[About this exercise]: All lines in the data below carrying the string "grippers" are to be located and copied.
= Beginning of Section =
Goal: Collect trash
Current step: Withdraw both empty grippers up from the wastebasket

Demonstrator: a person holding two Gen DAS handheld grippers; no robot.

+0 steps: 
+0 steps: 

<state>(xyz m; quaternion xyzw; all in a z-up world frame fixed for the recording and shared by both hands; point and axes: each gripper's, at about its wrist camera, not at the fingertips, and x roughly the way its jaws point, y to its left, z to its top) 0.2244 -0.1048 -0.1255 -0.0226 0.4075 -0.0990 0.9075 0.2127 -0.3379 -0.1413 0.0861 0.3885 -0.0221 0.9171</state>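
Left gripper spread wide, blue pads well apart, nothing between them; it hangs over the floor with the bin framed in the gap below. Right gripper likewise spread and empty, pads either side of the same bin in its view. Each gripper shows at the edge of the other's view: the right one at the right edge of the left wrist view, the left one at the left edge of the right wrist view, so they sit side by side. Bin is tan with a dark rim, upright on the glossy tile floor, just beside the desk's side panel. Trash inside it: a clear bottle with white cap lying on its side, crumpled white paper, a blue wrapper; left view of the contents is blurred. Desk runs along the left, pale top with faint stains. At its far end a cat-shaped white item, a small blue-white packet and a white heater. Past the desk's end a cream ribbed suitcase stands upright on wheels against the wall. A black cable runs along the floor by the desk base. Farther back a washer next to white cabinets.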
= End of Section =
[Written reply]:
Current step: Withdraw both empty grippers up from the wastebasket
Demonstrator: a person holding two Gen DAS handheld grippers; no robot.

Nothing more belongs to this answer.